For year-to-date 2015, total fuel and purchased power expenses were $2.37 billion compared to $2.80 billion in the corresponding period in 2014. The decrease in year-to-date 2015 was primarily due to a $394 million decrease in the average cost of fuel and purchased power related to lower natural gas prices and a $135 million decrease in the volume of KWHs generated due to higher coal prices, partially offset by a $106 million increase in the volume of KWHs purchased due to lower natural gas prices.

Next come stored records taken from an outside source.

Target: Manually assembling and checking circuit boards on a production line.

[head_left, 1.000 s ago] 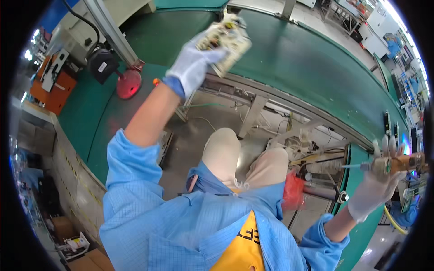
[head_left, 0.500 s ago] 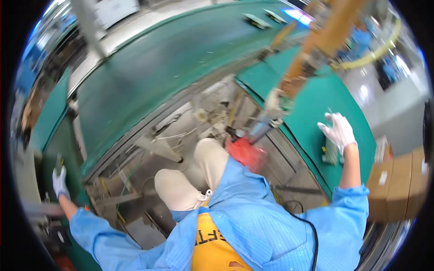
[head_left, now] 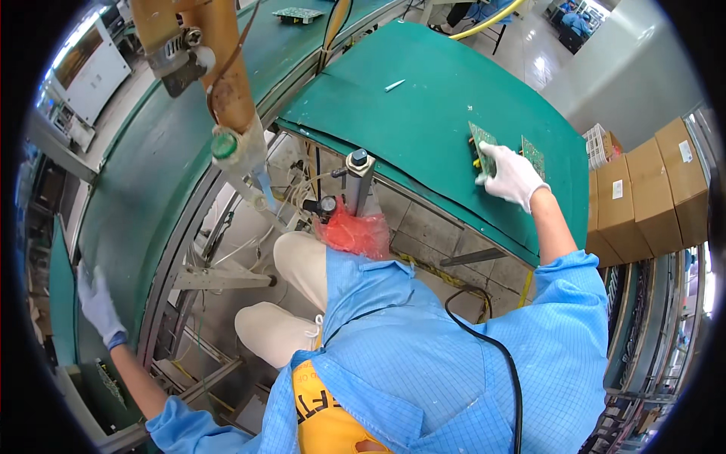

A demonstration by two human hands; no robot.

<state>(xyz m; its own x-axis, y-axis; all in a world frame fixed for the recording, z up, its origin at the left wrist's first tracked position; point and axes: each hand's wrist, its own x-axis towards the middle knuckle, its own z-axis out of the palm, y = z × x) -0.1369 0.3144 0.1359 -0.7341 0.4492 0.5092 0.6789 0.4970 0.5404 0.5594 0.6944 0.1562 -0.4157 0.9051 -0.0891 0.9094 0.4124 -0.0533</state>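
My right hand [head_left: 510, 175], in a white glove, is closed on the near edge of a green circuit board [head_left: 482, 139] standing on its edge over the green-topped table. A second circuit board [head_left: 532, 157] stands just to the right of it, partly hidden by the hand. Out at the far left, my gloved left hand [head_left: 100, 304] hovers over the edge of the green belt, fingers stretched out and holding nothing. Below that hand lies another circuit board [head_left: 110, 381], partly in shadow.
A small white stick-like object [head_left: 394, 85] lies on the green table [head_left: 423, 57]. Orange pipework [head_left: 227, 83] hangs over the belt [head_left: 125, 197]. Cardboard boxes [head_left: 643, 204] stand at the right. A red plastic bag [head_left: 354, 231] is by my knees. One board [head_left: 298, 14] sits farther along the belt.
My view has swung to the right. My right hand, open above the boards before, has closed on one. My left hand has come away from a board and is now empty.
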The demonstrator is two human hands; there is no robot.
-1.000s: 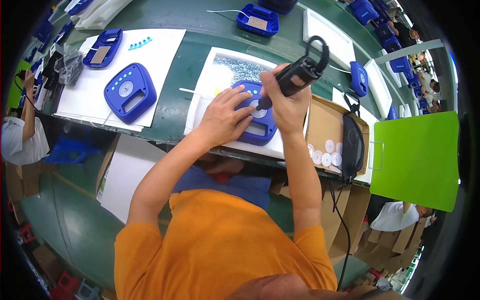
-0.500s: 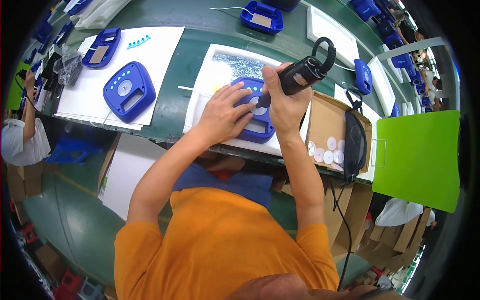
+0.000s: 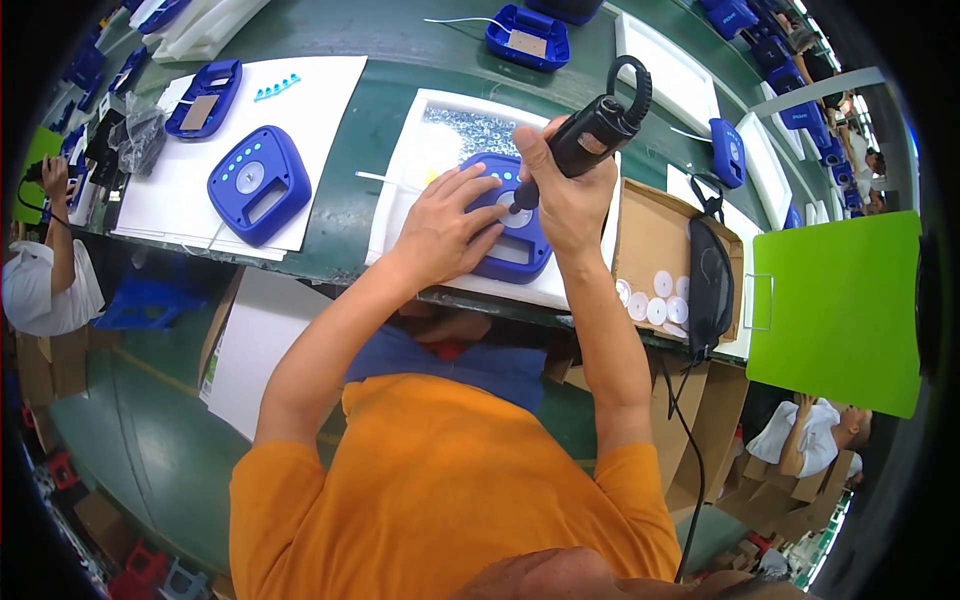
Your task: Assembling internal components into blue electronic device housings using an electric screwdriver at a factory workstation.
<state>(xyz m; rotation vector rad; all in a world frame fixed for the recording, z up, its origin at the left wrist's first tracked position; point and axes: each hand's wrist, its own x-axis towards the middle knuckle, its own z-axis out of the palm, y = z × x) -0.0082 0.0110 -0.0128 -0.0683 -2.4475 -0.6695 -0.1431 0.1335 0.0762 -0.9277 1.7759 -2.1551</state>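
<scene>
A blue plastic housing [image 3: 522, 262] with a handle slot lies in a white foam tray [image 3: 393, 222] before me. My left hand [image 3: 445, 225] rests flat on its left side, fingers spread. Wrapped round a black electric screwdriver [image 3: 592, 140] is my right hand [image 3: 572, 205]. The tool tilts, its tip down at the pale disc in the middle of the housing. My fingers partly hide that disc, so the exact contact point cannot be seen. Many small metal pieces [image 3: 470, 130] lie at the far end of the tray.
On the left, white sheets [image 3: 330, 100] carry a second blue housing [image 3: 260, 185], an open blue shell [image 3: 205, 97] and a blue strip [image 3: 278, 87]. Right of the tray stands a cardboard box [image 3: 645, 230] with white discs [image 3: 656, 311], a black pouch [image 3: 710, 285] and a green board [image 3: 835, 310].
The rear end of the screwdriver has swung a little left and away from me, my right hand tilting with it. My left hand stays on the housing.
</scene>
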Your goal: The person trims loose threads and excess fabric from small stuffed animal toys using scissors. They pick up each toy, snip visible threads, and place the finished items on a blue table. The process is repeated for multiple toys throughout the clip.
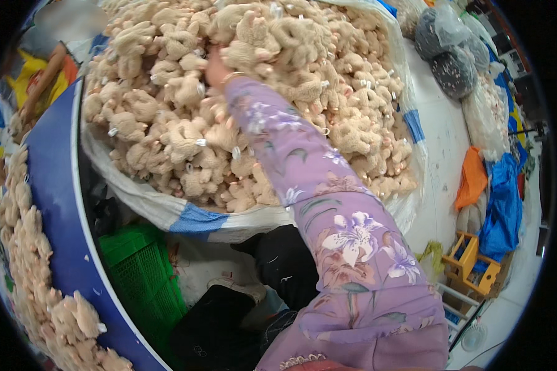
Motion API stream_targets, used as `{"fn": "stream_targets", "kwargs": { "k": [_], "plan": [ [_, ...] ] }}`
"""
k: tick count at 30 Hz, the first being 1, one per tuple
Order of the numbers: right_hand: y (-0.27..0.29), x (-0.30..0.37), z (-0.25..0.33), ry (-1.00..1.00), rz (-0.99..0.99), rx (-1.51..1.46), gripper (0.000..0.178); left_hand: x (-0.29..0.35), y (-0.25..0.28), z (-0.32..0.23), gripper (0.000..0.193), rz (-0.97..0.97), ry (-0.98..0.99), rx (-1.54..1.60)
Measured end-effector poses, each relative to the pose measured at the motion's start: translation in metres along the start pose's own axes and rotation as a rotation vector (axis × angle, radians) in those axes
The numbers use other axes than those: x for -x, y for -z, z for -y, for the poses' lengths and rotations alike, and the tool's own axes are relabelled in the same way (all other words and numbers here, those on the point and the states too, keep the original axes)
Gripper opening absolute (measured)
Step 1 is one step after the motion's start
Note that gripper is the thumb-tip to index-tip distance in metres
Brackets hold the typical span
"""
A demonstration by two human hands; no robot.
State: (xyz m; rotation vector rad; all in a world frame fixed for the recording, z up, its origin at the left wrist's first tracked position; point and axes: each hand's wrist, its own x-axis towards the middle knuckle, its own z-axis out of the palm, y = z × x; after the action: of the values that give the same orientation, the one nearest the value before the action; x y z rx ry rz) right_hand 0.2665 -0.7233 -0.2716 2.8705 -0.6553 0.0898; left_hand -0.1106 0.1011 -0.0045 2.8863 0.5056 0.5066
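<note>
Reaching into a big white and blue sack (136, 193), the right hand (215, 69) is sunk in a heap of soft toys (185, 139). Toys hide its fingers, so I cannot tell how far open it is or if it holds one; the left hand is out of view. The sack is spread wide — maybe so reaching in is easy — and its sides seem to keep the toys from rolling off. More toys (74, 321) lie on the left of the blue counter (52, 179), perhaps to stay close by. The toys are woolly and lumpy, with white tags (201, 142). The sack looks woven and crinkly; the green crate (135, 263) near the counter is hard with little holes.
</note>
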Motion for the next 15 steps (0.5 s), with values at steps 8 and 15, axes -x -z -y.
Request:
{"fn": "stream_targets", "kwargs": {
  "k": [8,15],
  "plan": [
    [0.009,0.165,-0.170,-0.079,0.433,-0.132,0.032,-0.011,-0.011,0.028,0.032,-0.035,-0.052,-0.003],
    [0.006,0.337,-0.187,-0.439,0.908,-0.391,0.031,-0.023,-0.025,0.063,0.032,-0.067,-0.113,0.046]
  ]
}}
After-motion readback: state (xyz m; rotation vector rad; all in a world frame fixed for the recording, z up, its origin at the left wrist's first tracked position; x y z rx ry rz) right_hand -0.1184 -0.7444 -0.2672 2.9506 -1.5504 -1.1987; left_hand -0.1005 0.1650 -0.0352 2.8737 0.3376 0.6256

Fuel and purchased power energy transactions do not have a significant impact on earnings since these fuel expenses are generally offset by fuel revenues through Georgia Power's fuel cost recovery mechanism. See FUTURE EARNINGS POTENTIAL – "Retail Regulatory Matters – Fuel Cost Recovery" herein for additional information.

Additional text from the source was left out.